## Your instructions
Return every line of the data below word for word, including the punctuation.

## Recorded data

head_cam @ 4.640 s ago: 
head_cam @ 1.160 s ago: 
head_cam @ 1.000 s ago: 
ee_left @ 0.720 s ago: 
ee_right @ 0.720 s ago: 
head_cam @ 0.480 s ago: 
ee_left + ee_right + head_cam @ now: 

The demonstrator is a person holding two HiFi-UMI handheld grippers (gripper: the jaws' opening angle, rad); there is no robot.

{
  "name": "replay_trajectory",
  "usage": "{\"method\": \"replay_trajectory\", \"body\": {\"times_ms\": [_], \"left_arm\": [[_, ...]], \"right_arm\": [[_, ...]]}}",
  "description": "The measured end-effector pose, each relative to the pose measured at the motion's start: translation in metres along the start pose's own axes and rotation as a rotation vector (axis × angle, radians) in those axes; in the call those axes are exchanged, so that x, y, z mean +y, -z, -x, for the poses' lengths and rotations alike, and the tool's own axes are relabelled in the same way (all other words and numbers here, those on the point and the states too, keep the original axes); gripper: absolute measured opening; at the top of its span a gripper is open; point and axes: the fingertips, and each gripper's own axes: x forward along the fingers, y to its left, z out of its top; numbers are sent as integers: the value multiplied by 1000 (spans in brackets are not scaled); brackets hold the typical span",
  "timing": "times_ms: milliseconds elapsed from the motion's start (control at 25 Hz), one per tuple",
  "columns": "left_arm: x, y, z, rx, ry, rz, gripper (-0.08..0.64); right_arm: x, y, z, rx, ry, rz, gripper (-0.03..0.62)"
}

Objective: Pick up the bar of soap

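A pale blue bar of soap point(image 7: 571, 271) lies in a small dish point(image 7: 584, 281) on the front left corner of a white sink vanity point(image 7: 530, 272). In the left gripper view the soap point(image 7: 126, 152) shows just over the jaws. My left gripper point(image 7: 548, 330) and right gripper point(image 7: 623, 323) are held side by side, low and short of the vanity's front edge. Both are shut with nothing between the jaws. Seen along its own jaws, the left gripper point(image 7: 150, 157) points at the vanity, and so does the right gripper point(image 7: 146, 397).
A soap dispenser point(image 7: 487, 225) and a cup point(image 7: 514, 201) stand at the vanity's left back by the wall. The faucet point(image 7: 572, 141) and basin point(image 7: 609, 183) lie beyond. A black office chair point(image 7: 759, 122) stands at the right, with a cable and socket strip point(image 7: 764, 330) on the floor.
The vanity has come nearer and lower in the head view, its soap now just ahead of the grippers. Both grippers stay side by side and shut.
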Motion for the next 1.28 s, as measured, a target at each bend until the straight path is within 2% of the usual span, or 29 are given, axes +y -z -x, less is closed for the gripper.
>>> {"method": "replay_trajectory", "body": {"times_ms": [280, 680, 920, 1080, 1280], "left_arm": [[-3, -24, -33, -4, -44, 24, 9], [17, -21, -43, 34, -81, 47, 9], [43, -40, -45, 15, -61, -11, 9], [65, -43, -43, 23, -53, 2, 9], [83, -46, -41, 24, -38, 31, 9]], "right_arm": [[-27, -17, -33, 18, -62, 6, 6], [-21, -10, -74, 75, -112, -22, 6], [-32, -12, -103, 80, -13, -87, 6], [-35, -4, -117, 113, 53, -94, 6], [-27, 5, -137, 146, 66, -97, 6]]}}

## Exercise response
head_cam @ 4.640 s ago: 
head_cam @ 1.160 s ago: 
head_cam @ 1.000 s ago: 
ee_left @ 0.720 s ago: 
ee_right @ 0.720 s ago: 
head_cam @ 0.480 s ago: 
ee_left + ee_right + head_cam @ now: 

The demonstrator is a person holding two HiFi-UMI handheld grippers (gripper: the jaws' opening angle, rad); there is no robot.

{
  "name": "replay_trajectory",
  "usage": "{\"method\": \"replay_trajectory\", \"body\": {\"times_ms\": [_], \"left_arm\": [[_, ...]], \"right_arm\": [[_, ...]]}}",
  "description": "The measured end-effector pose, each relative to the pose measured at the motion's start: translation in metres along the start pose's own axes and rotation as a rotation vector (axis × angle, radians) in those axes; in the call those axes are exchanged, so that x, y, z mean +y, -z, -x, for the poses' lengths and rotations alike, and the tool's own axes are relabelled in the same way (all other words and numbers here, those on the point and the states too, keep the original axes); gripper: absolute measured opening; at the top of its span a gripper is open; point and axes: the fingertips, and each gripper's own axes: x forward along the fingers, y to its left, z out of its top; numbers are sent as integers: the value multiplied by 1000 (spans in brackets are not scaled); brackets hold the typical span",
  "timing": "times_ms: milliseconds elapsed from the motion's start (control at 25 Hz), one per tuple",
  "columns": "left_arm: x, y, z, rx, ry, rz, gripper (-0.08..0.64); right_arm: x, y, z, rx, ry, rz, gripper (-0.03..0.62)"
}

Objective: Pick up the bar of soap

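A pale blue bar of soap point(image 7: 571, 271) lies in a small dish point(image 7: 584, 281) on the front left corner of a white sink vanity point(image 7: 530, 272). In the left gripper view the soap point(image 7: 126, 152) shows just over the jaws. My left gripper point(image 7: 548, 330) and right gripper point(image 7: 623, 323) are held side by side, low and short of the vanity's front edge. Both are shut with nothing between the jaws. Seen along its own jaws, the left gripper point(image 7: 150, 157) points at the vanity, and so does the right gripper point(image 7: 146, 397).
A soap dispenser point(image 7: 487, 225) and a cup point(image 7: 514, 201) stand at the vanity's left back by the wall. The faucet point(image 7: 572, 141) and basin point(image 7: 609, 183) lie beyond. A black office chair point(image 7: 759, 122) stands at the right, with a cable and socket strip point(image 7: 764, 330) on the floor.
The vanity has come nearer and lower in the head view, its soap now just ahead of the grippers. Both grippers stay side by side and shut.
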Motion for the next 1.28 s, as measured, a target at each bend until the straight path is within 2% of the usual span, or 29 are given, axes +y -z -x, less is closed for the gripper.
>>> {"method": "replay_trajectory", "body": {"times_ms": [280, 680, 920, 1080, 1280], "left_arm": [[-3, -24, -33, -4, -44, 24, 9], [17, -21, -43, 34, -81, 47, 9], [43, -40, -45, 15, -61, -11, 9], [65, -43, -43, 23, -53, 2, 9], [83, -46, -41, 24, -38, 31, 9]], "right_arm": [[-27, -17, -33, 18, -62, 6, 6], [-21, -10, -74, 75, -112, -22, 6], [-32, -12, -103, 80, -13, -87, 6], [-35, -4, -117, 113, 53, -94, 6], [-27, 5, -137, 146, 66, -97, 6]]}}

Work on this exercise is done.